Pass the Spliff

On Saturday, April 6 2013, thousands of people rallied for marijuana legalization at the annual Hash Bash event at University of Michigan Diag. A survey conducted by the Pew Research Center found that the majority of Americans support the legalization of marijuana (52%). With this increased acceptance toward marijuana, the political economy has followed suit with a blatant push for the legalization of this drug.

Marijuana is the most widely used drug in all of the United States. According to a survey published in 2009 by the Substance Abuse and Mental Health Services Administration (SAMHSA), there were 16.7 million Americans (or 6.6%) who used Marijuana in the past month. With this being said, despite the fact that it is illegal, efforts towards keeping this drug off the streets have gone in vain. According to a recent FBI report, law enforcement officials in America make a marijuana-related arrest every 42 seconds. It is estimated that the United States government spends $10 billion dollars a year on the war against Marijuana. This is in contrast to California, who has revenue of 14 billion annually for the production of its legalized medicinal Marijuana. The US Government is losing a costly battle against Marijuana, when instead it can simply legalize the drug, saving taxpayers money and preventing otherwise inoffensive individuals from spending unnecessary time in jail for a virtually harmless past time.
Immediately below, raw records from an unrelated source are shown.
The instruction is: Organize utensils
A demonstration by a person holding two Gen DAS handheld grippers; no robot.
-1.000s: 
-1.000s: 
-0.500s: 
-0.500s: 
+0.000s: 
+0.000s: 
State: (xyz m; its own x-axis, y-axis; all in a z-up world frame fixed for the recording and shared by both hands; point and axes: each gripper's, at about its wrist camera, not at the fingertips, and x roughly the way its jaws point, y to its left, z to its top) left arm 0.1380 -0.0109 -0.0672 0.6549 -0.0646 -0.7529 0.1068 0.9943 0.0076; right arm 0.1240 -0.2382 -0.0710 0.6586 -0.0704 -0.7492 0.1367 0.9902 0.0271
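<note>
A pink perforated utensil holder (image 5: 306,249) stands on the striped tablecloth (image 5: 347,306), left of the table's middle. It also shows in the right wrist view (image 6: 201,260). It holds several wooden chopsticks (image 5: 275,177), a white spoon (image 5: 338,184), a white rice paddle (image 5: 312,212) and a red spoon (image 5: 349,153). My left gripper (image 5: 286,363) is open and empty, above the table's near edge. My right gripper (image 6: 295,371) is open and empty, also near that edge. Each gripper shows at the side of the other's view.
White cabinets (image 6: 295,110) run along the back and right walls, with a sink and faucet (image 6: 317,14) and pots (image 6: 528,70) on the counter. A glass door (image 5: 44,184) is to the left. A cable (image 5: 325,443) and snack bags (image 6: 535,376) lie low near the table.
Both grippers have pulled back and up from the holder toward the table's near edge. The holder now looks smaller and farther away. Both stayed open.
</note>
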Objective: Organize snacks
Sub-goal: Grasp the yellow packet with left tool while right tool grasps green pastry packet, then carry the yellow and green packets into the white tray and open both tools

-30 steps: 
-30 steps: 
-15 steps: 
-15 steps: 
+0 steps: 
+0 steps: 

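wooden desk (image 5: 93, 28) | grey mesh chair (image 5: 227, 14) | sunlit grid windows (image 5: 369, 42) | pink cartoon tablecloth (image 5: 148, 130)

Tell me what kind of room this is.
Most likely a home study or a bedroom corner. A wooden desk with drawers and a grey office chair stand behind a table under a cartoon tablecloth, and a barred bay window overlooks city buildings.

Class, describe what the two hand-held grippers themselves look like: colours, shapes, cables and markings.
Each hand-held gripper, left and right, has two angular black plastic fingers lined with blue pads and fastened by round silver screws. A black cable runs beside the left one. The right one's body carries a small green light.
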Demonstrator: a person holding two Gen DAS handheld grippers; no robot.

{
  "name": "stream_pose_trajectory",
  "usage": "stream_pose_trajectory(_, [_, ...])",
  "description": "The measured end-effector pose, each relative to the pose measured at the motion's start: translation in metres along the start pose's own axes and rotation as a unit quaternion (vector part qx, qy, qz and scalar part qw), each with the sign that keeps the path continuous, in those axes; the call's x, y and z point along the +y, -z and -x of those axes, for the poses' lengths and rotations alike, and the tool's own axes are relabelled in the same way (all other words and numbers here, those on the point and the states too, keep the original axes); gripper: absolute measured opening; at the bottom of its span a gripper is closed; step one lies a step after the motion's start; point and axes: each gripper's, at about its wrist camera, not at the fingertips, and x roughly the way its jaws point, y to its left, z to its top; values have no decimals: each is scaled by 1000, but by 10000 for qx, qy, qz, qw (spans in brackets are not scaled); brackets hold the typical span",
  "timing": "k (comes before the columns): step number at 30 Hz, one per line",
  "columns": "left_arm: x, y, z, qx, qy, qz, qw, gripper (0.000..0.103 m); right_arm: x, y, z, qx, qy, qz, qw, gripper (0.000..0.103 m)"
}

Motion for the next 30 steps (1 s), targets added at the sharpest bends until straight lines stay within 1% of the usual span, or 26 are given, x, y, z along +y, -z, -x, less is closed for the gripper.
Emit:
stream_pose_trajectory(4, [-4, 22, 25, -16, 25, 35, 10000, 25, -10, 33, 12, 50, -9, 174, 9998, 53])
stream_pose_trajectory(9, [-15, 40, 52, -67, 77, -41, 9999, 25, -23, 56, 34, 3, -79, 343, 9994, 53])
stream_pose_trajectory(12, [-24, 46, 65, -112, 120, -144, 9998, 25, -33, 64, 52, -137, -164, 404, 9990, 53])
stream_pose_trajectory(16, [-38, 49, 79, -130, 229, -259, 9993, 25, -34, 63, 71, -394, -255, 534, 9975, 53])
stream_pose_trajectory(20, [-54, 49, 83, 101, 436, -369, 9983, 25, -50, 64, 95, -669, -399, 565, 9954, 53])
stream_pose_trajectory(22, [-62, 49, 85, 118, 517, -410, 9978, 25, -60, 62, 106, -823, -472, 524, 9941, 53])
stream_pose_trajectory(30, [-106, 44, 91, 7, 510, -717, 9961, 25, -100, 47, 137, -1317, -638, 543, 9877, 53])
Marijuana is far less detrimental to one’s health than Tobacco and Alcohol, which are both legal. Everyday 1,000 people die from smoking related illnesses and 550 die from alcohol related accidents and diseases. Yet, both drugs are legal and easily accessible. Recreational usage of marijuana does not produce these types of occurrences. There is no record of a person being diagnosed with Lung Cancer due to chronic weed smoking or dying due to overdosing on marijuana. Furthermore, cannabis does have actual health benefits as opposed to tobacco and alcohol which have none.  Marijuana has been noted to treat migraines, slow down tumor growth, relieve the symptoms of chronic diseases, treat Glaucoma, calm symptoms of Tourette’s and OCD, and even prevent Alzheimer’s.

Legalizing marijuana will also lead to a decrease in crime and violence. “During the prohibition of alcohol during the 1920’s the Mafia could produce alcohol and had a considerable control over others who wanted it. The role that the Mafia played in the 1920’s has transformed into the corner drug dealers and drug cartel of the 1990’s” (www.marijuanatoday.com). When you make a commodity illegal it almost instantaneously creates a black market for the item, with inflated prices, organized crime, and hence violence. But if legal, marijuana would be widely accessible, therefore eliminating the crime and violence that would follow.

 

Despite this, the Obama Administration remains firm on its opposition to any form of drug legalization. This is not a debate of morality or social obligation, but of practicality and realism. The cold hard truth is millions of people are already smoking weed every day, the government is wasting money trying to fight a battle that they have already lost, marijuana is less detrimental to one’s health and has substantially fewer deaths associated with it than already legal drugs such as tobacco and alcohol, and as we observed during prohibition when you legalize a drug you eradicate the crime and violence from its presence. Those are the facts. Who cares if people feel that smoking pot is wrong? The truth is the government shouldn’t concern itself with morality but what is most practical. Marijuana is here. It is prevalent in our society and there is nothing that can be done to reverse that. So instead of wasting further money, resources, and efforts, Congress might as well “pass the spliff” and make the recreational use and distribution of marijuana legal.